All the Money in the World
A gripping thriller featuring phenomenal performances from Michelle Williams and last minute recruit Christopher Plummer.
Overview
When you're in a crappy situation, you call a plumber. After the news broke that alleged sexual harasser Kevin Spacey would no longer star in All the Money in the World, with his scenes to be reshot with Christopher Plummer, it was one of the internet's better observations. Controversy aside, the end result is astonishing. You'd never guess that 88-year-old Plummer only stepped into his role as real-life oil tycoon J. Paul Getty in November. Nor will you be able to imagine anyone else playing the part, including the excised, prosthetic-clad Spacey with his penchant for over-acting.

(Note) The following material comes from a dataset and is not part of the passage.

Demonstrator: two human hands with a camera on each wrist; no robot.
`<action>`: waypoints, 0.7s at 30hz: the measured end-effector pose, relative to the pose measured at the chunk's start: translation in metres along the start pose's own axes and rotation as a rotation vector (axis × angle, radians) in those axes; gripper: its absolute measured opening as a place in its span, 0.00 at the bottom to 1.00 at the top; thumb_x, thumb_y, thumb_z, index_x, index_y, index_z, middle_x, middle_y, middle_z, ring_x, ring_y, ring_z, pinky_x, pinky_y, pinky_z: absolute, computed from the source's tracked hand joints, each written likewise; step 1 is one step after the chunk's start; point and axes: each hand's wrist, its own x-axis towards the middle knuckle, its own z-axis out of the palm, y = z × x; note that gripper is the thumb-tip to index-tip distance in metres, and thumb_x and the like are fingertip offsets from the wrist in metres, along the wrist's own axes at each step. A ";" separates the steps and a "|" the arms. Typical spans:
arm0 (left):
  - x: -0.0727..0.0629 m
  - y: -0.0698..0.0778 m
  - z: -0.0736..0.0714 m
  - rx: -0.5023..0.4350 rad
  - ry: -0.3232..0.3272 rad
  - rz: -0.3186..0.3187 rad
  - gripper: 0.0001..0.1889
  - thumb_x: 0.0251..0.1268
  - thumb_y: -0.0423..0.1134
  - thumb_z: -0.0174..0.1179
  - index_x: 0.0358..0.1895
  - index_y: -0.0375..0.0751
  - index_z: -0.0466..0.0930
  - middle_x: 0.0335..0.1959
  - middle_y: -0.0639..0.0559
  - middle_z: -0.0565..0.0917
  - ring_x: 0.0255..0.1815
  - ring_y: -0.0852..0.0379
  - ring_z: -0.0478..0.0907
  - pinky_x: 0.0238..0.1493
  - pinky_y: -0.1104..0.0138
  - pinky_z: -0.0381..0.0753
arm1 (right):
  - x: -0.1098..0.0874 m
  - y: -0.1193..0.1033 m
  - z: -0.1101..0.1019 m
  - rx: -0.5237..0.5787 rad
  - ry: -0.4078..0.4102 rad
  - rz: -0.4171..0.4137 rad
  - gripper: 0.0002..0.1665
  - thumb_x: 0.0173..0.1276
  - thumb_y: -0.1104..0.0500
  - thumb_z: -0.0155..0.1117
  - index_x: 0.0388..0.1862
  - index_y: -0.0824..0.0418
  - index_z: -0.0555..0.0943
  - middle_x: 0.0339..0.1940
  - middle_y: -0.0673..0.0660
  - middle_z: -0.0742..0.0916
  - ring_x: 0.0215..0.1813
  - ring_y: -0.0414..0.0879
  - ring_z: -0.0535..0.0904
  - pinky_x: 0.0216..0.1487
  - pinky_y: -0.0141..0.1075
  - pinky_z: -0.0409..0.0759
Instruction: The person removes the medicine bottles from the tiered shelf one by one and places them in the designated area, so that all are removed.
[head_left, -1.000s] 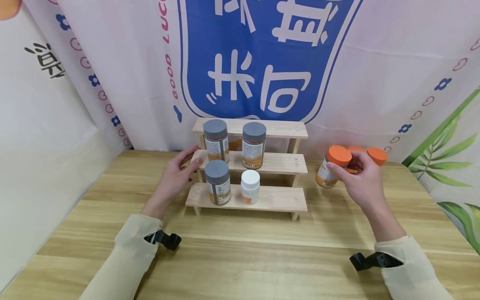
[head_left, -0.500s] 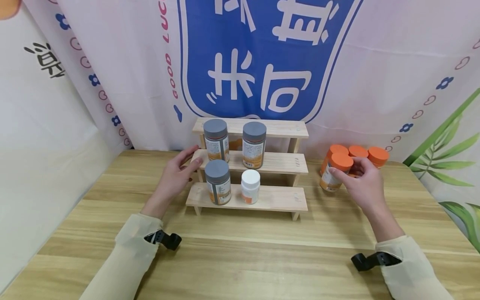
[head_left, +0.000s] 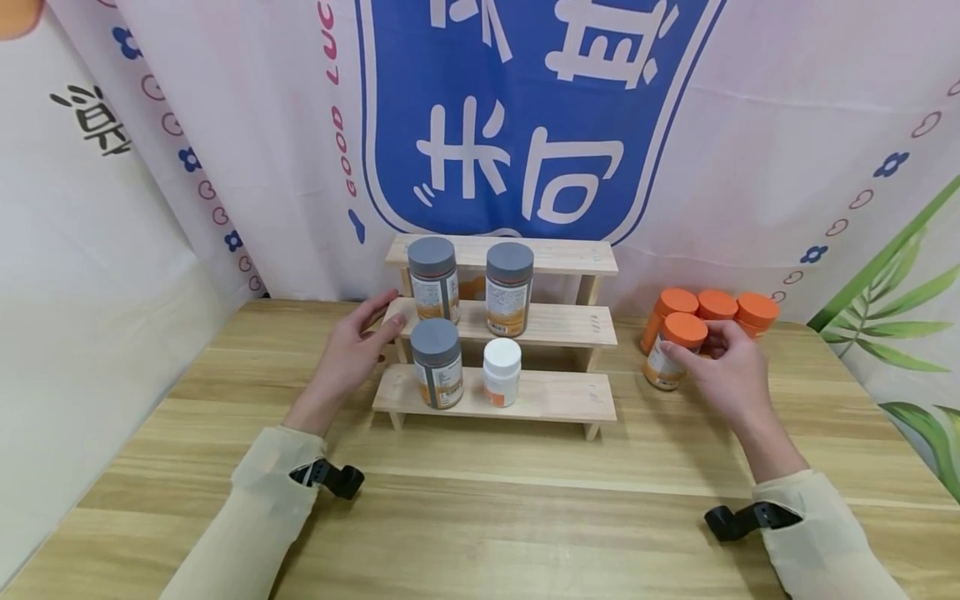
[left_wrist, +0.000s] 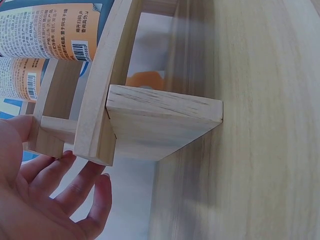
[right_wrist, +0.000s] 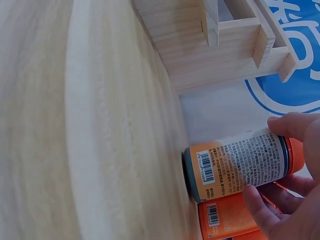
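My right hand (head_left: 723,367) holds a supplement jar (head_left: 664,367) with an orange lid between thumb and fingers. The jar stands upright on the table, in front of several orange-lidded jars (head_left: 657,321). In the right wrist view, the held jar (right_wrist: 235,165) shows a white and orange label with a barcode. At the left end of a three-tier wooden shelf (head_left: 562,325), my left hand (head_left: 352,350) grips the middle board, thumb above and fingers below. Three grey-lidded jars (head_left: 437,375) and a small white bottle (head_left: 502,387) stand on the shelf.
Behind the shelf hangs a printed curtain (head_left: 750,167) with a blue panel. The wooden table (head_left: 480,517) stretches in front. A wall (head_left: 97,250) closes off the left side.
My right hand has lowered the orange-lidded jar and drawn it slightly nearer and to the right, uncovering the orange-lidded jars behind. The left hand has stayed put.
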 end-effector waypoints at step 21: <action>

Trust Ridley Scott, the now-80-year-old director of Alien and Blade Runner, to mastermind such an impressive technical feat. All the Money in the World is his second movie in less than a year, after 2017's Alien: Covenant — and while it mightn't seem like it at first, there's more than a little in common between the two titles, and with Scott's filmography in general. After spending decades contemplating humanity's complicated relationship with mortality — seen not just in his iconic science-fiction work, but also in the likes of Thelma & Louise, Gladiator and The Martian — Scott has jumped from a film that ponders the notion of creation as the only lasting legacy, to one about the downfall of a man who puts his faith in wealth instead.
Plummer's Getty is more comfortable collecting objects than nurturing relationships, including with his own son (Andrew Buchan) — "there's a purity in beautiful things that I've never been able to find in people," the world's richest billionaire dismissively croaks. Getty Jr only contacts his father when he's broke and struggling to provide for his wife Gail (Michelle Williams) and four children, though it's his eldest boy, Paul (played by Charlie Shotwell as a 7-year-old), that the old man takes a shine to. Fast-forward nine years to 1973, and the now-16-year-old (Charlie Plummer) is abducted by kidnappers looking to get their hands on a slice of the Getty fortune, but the cantankerous patriarch insists that he doesn't have a cent to spare. That leaves the distraught Gail to work with Getty's security advisor, former CIA operative Fletcher Chase (Mark Wahlberg), to secure her son's release.
A word of warning: you'll hear the phrase "all the money in the world" more than once throughout the film. It's as if Scott and his screenwriters, adapting the 1995 book Painfully Rich, just couldn't help themselves. It's an unneeded wink in a movie that slides with thrilling ease into the icy waters of wealth, laying bare the darkness and ruthlessness born of excessive greed in the process. Balancing multiple negotiations, including Gail wrestling with both Getty and Chase, the family liaising with the captors, and young Paul trying to stay alive with the help of one of his abductors (Romain Duris), the movie also serves up the type of brawny, absorbing thriller we don't often see on screens these days. Working with his regular cinematographer Dariusz Wolski, Scott uses grey tones to contrast the haves and the have nots, immersing audiences in the detail and emotion of the scenario at every turn.
Moreover, even when the film stretches its story a little too far amidst multiple twists and changes of allegiance, audiences will find themselves gripped by the work of Plummer and Williams. The pair play polar opposites in an equally effective manner — one a heartless man motivated by self-interest, the real villain of the piece; the other a desperate mother who'd give up anything, including money, for the people she loves. If only Scott had found someone other than Wahlberg to play the third person in their tussle. The actor might as well be fighting giant robots, given how by-the-numbers his performance is. All the money in the world clearly couldn't help with that.